Charles de Lint (born December 22, 1951) is a Canadian writer of Dutch, Spanish, and Japanese ancestry. He is married to, and plays music with, MaryAnn Harris.

Primarily a writer of fantasy fiction, he has composed works of urban fantasy, contemporary magical realism, and mythic fiction. Along with authors like Terri Windling, Emma Bull, and John Crowley, de Lint during the 1980s pioneered and popularized the genre of urban fantasy. He writes novels, novellas, short stories, poetry, and lyrics. His most famous works include: the Newford series of books (Dreams Underfoot, Widdershins, The Blue Girl, The Onion Girl, Moonlight and Vines, Someplace to be Flying, etc.), as well as Moonheart, The Mystery of Grace, The Painted Boy and A Circle of Cats (children's book illustrated by Charles Vess). His distinctive style of fantasy uses American folklore and European folklore; de Lint was influenced by many authors of mythology, folklore, and science fiction, including J. R. R. Tolkien, Lord Dunsany, William Morris, Mervyn Peake, James Branch Cabell, and E. R. Eddison. Some of his mythic fiction poetry can be found online on the Endicott Studio website.

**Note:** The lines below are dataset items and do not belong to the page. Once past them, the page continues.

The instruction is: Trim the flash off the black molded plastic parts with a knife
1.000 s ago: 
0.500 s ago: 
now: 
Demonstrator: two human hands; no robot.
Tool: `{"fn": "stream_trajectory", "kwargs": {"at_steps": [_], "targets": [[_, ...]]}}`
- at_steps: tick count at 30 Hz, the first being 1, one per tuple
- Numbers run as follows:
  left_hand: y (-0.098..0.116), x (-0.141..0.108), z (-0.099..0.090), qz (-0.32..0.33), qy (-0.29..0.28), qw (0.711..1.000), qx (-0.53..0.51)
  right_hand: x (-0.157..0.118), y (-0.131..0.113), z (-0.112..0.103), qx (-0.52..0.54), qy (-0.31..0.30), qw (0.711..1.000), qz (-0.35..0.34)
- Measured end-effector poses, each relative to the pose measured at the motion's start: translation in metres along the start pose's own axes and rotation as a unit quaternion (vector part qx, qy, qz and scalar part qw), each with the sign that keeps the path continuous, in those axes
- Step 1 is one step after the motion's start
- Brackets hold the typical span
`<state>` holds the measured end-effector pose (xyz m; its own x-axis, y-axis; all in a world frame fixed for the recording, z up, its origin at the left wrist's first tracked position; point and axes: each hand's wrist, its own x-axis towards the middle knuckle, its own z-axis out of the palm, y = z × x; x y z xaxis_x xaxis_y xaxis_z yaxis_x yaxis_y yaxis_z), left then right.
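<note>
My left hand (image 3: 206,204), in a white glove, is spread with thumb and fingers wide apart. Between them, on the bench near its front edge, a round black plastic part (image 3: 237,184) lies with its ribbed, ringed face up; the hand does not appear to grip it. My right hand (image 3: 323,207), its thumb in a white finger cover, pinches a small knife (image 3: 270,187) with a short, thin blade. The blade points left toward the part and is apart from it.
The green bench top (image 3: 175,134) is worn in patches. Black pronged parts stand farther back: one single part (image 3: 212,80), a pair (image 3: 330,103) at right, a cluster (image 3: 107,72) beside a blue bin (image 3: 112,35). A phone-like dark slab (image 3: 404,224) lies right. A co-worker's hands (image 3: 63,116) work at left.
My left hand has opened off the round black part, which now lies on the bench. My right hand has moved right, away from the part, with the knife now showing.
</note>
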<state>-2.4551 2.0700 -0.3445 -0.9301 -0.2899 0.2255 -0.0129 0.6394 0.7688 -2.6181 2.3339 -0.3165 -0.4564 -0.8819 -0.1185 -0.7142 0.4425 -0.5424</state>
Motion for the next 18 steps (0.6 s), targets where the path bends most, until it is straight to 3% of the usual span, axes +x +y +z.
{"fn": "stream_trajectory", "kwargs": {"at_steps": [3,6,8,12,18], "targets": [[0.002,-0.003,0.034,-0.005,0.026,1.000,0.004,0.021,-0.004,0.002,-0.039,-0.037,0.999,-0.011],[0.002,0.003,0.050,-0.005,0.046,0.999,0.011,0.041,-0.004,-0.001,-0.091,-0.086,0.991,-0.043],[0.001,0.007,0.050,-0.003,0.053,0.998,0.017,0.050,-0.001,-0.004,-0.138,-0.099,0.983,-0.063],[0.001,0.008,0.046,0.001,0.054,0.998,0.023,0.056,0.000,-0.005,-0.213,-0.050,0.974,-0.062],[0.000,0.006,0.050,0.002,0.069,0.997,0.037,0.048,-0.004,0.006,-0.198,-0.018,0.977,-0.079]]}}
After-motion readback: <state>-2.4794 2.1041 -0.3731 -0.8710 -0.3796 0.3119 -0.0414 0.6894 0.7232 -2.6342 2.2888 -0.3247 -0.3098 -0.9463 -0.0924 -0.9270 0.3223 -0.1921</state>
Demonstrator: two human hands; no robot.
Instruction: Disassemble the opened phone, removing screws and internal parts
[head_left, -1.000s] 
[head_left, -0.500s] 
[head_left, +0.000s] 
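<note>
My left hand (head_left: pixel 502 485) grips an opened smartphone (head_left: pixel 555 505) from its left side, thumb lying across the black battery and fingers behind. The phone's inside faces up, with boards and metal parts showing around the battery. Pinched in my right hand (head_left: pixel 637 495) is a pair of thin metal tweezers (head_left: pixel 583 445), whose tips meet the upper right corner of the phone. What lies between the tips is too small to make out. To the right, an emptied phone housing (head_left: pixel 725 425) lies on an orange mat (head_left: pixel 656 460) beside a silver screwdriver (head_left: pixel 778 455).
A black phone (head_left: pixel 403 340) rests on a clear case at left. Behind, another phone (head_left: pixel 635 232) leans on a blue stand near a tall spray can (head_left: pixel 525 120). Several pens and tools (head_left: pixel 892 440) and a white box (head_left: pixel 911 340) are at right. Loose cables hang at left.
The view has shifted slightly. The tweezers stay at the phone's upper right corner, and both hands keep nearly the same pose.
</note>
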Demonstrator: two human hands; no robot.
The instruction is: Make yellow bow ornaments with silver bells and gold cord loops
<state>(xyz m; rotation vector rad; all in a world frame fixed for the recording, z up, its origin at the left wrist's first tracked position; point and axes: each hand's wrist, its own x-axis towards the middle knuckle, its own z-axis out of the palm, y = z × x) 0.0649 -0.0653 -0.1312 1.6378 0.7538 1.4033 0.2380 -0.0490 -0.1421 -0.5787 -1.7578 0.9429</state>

As an essayist/critic/folklorist he writes book reviews for The Magazine of Fantasy & Science Fiction, has judged several literary awards, and has been a writer-in-residence for two public libraries.

Personal life
Charles de Lint was born in 1951 in Bussum, in North Holland in the Netherlands. His family emigrated to Canada when he was four months old. He grew up in Canada, as well as overseas, but has lived in Ottawa since he was age eleven.

In 1974 he met MaryAnn Harris, and they married in 1980. They now live in Ottawa.  Harris is first editor of de Lint's fiction and also his business manager.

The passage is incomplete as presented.